Vonnegut inventa, naturalmente. Ma inventa bene, morte a parte.
Ci sono stati numerosi momenti nei quali, nella storia italiana
recente, al “popolo” è stato cortesemente
– o neanche tanto cortesemente – invitato a togliersi
di torno. E la cosa curiosa è che il “popolo”
lo ha fatto, tacendo e sopportando, spiando la corruzione e
intendendola come, appunto, la manifestazione di una condivisa
umanità. Che il leader è autorizzato a non pagare.

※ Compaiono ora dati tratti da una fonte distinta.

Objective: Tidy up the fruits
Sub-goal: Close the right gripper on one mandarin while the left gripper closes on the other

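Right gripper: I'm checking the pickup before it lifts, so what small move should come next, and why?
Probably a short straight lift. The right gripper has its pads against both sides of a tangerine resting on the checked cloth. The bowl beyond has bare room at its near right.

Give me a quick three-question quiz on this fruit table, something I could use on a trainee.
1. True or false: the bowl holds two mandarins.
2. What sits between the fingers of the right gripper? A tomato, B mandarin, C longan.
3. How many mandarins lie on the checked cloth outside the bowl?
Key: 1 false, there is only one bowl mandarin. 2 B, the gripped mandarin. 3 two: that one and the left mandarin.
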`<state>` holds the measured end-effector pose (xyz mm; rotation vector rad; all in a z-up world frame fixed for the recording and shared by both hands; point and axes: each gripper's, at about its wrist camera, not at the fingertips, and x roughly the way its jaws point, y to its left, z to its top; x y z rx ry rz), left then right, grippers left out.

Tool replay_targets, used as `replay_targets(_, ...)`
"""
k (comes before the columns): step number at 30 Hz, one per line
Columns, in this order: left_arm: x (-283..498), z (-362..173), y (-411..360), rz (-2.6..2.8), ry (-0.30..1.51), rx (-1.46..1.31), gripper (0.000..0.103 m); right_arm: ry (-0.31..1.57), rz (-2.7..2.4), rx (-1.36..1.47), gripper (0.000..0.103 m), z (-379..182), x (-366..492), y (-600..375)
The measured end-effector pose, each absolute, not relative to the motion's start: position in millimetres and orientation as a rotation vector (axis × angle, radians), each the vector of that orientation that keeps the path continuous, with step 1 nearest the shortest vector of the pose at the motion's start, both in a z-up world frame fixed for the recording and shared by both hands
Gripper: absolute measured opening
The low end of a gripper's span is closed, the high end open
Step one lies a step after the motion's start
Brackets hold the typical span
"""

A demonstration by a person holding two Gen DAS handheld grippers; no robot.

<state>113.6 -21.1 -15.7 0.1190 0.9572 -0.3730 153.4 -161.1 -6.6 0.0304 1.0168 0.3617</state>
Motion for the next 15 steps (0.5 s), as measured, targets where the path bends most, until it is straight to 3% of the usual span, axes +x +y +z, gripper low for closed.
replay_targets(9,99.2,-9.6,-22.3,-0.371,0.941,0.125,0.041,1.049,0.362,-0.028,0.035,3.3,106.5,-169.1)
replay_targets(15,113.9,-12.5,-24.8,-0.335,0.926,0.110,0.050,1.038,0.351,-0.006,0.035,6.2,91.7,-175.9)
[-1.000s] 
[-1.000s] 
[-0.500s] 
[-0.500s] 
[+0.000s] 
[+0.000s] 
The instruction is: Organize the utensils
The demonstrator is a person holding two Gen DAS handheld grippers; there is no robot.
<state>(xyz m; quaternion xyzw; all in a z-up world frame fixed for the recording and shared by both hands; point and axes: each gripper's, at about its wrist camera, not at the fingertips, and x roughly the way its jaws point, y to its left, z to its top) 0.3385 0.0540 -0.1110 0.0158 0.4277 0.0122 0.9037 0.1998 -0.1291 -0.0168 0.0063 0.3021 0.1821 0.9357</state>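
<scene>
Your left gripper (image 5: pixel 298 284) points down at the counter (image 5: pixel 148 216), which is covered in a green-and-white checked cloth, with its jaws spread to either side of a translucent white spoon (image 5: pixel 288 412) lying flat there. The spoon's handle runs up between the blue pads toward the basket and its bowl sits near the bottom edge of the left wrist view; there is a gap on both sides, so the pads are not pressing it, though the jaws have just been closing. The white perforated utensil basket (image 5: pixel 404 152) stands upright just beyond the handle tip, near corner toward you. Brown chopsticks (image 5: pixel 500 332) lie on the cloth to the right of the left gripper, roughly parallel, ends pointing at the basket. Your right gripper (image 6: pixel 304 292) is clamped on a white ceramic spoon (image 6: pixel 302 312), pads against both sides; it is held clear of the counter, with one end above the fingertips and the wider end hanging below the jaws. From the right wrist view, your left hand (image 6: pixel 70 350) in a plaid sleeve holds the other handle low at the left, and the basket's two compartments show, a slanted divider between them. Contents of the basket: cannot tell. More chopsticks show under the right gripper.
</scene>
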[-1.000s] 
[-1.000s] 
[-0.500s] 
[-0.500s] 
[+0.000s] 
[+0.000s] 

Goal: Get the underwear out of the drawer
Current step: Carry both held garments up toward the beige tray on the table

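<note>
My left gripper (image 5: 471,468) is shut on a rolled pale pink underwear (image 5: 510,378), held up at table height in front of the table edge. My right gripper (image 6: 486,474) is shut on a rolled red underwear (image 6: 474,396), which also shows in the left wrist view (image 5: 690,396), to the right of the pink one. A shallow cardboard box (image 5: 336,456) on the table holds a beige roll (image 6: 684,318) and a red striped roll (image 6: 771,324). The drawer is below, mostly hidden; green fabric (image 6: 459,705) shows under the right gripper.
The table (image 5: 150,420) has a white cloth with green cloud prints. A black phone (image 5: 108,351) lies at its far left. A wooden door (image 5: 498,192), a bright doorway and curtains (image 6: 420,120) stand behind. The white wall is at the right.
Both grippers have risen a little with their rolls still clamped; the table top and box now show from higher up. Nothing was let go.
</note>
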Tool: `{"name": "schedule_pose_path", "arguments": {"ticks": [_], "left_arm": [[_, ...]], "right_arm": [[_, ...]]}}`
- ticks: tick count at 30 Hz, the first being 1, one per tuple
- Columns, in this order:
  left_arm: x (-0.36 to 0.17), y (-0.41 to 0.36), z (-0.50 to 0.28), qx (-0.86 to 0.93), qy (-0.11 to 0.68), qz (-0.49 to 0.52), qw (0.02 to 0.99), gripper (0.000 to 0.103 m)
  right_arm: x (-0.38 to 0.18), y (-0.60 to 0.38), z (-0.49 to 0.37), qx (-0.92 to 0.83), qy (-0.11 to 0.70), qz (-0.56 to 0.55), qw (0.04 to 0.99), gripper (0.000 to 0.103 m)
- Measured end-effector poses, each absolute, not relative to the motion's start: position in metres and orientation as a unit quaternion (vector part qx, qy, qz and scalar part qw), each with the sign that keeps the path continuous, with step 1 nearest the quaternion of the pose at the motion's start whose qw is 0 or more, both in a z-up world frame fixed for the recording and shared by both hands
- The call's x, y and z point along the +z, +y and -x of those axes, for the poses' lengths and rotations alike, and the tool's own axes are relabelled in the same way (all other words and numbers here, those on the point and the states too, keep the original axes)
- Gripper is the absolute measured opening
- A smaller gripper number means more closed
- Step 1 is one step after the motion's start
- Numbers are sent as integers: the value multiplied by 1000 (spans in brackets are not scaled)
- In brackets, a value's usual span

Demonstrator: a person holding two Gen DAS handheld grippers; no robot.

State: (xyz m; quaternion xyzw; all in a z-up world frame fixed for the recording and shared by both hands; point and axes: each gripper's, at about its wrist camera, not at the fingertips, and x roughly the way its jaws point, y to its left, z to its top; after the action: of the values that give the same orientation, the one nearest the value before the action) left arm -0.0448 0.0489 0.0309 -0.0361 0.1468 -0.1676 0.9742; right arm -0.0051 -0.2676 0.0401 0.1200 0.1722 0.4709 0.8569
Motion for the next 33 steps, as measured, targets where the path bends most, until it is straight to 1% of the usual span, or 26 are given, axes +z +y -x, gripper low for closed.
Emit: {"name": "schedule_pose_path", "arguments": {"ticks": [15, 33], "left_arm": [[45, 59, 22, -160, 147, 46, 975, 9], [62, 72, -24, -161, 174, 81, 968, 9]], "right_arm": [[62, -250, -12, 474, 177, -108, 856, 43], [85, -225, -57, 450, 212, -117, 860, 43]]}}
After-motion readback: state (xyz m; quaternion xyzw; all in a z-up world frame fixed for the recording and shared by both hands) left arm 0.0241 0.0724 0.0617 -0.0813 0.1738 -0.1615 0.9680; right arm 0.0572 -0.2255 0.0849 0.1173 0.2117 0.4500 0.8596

Al massimo, minaccia di dimettersi. Se poi lo prendono sul serio,
be', c'è sempre l'interpretazione della legge. Che non
autorizza l'eroe a dimettersi da tale: uno mica si può
dimettere dal carisma.
Ho la pretesa di spiegare che, sebbene ci siano tutti gli ingredienti
del fantasy, il nostro non è un mondo immaginario. La
gente – vogliamo chiamarla il “popolo”? –
fatica sul serio a vivere. Paga le tasse, riceve una multa se
parcheggia nel posto sbagliato, deve compilare dichiarazioni
dei redditi fedeli, si ammala, muore, insomma fa tutte queste
cose qui, che sono reali, tanto quanto reale è la corruzione
di chi governa. Ho la pretesa di cercare di far capire che il
“popolo” è una collettività pensante,
individualmente tale, e che non essere consapevoli di quel che
si vive è come dimettersi da essere umano.
Ma poi i miei studenti mi guardano e rispondono: “Scusi,
ma lei poi non potrebbe rifiutare le nostre dimissioni? È
così che fanno, no?” E io, lo ammetto, mi arrendo.